TASK STATEMENT —
Locate every line in the records below that holds the word "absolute" and return each one.

BEGIN INPUT DATA

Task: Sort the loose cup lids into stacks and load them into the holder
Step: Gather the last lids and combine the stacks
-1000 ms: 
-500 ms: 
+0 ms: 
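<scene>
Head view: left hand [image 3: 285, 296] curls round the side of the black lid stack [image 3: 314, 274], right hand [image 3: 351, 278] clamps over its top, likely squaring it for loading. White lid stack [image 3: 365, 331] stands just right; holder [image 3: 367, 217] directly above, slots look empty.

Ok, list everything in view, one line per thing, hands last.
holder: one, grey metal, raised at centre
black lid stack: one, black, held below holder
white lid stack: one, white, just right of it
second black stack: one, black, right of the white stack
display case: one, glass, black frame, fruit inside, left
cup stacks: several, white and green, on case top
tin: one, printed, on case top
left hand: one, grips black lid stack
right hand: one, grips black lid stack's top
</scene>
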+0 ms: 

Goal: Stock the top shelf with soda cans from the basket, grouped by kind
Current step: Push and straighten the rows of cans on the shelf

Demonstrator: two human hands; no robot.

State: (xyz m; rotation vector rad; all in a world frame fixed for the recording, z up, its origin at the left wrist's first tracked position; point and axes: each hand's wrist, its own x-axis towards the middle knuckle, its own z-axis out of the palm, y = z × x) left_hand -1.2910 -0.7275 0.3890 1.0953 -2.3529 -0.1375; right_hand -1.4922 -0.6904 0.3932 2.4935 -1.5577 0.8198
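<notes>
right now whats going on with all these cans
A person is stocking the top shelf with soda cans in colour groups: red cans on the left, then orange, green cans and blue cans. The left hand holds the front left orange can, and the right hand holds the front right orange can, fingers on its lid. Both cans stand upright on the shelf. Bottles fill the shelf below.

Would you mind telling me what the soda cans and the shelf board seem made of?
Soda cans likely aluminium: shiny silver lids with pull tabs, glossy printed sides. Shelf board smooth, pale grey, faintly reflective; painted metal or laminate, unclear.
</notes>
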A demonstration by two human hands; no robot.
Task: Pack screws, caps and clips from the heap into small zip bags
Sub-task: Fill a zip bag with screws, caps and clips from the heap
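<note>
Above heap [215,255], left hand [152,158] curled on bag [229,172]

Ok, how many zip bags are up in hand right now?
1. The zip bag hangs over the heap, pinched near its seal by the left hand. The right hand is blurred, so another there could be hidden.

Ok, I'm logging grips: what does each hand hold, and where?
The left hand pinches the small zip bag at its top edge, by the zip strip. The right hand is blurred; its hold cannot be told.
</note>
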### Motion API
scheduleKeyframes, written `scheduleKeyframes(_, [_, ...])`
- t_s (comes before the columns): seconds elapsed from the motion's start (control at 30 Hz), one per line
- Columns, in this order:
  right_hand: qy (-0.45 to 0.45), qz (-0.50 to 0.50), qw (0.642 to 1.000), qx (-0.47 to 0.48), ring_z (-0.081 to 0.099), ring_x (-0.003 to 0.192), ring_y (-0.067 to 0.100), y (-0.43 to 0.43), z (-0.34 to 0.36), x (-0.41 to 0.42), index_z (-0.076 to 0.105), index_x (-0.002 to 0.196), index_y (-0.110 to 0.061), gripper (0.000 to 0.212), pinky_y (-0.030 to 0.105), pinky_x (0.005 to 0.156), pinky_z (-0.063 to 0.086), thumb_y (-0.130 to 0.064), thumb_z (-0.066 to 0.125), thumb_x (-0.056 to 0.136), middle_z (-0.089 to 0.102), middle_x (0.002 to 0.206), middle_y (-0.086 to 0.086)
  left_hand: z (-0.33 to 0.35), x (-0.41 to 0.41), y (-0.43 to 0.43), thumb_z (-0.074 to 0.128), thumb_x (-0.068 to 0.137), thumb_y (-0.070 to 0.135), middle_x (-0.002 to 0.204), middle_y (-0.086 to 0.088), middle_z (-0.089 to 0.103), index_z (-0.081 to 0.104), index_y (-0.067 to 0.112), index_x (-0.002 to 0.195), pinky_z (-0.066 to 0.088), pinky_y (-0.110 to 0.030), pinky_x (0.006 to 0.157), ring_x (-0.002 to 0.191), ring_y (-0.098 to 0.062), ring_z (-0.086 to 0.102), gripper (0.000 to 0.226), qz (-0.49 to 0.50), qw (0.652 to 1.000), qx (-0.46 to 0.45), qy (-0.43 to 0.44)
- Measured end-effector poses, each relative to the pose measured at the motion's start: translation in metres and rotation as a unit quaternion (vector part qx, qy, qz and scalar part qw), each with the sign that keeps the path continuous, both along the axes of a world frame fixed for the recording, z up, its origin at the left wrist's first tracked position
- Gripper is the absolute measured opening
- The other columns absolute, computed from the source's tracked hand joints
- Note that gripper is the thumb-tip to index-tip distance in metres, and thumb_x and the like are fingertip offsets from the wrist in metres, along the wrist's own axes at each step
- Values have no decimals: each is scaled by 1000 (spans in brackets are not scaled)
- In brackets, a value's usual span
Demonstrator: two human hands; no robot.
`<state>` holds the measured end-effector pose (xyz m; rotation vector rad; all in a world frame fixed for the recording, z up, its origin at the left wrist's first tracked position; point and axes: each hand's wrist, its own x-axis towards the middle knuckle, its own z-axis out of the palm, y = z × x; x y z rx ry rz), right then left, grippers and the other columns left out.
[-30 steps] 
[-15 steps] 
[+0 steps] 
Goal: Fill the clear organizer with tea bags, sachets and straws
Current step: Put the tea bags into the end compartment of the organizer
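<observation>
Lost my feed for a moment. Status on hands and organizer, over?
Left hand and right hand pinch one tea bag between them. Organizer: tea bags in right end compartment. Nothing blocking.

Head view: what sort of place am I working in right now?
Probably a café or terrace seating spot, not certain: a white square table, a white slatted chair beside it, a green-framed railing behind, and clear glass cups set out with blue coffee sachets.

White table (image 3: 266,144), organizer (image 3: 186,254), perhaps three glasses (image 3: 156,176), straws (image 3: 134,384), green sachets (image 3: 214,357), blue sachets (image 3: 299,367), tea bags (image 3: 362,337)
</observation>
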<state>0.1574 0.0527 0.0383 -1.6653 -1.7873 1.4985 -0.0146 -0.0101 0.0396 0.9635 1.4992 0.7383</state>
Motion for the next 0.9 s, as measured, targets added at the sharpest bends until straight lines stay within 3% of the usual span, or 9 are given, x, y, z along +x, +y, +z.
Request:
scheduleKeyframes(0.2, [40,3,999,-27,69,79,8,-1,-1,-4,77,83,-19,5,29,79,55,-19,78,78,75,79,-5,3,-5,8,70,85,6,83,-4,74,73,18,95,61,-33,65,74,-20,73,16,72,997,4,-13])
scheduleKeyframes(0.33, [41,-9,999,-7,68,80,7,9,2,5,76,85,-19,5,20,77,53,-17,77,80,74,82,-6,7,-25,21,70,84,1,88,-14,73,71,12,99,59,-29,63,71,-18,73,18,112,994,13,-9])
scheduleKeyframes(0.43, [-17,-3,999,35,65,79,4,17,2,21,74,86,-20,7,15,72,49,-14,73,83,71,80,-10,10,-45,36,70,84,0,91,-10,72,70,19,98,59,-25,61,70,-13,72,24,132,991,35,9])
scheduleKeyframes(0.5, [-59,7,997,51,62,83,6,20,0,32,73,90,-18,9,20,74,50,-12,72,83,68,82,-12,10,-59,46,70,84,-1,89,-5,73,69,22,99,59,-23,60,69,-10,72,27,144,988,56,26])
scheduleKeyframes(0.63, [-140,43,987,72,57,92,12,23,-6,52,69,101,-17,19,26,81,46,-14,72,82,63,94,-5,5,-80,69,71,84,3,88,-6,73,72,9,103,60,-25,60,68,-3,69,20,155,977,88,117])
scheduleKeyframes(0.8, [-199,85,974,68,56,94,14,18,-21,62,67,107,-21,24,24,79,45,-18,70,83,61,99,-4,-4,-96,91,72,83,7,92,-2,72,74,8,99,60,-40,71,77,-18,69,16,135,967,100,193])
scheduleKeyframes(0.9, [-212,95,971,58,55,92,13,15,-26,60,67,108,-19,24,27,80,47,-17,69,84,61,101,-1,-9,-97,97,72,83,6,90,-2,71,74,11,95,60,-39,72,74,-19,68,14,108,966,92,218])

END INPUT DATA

REPLY TO THE EXERCISE —
- Gripper is the absolute measured opening
- The other columns absolute, computed from the source's tracked hand joints

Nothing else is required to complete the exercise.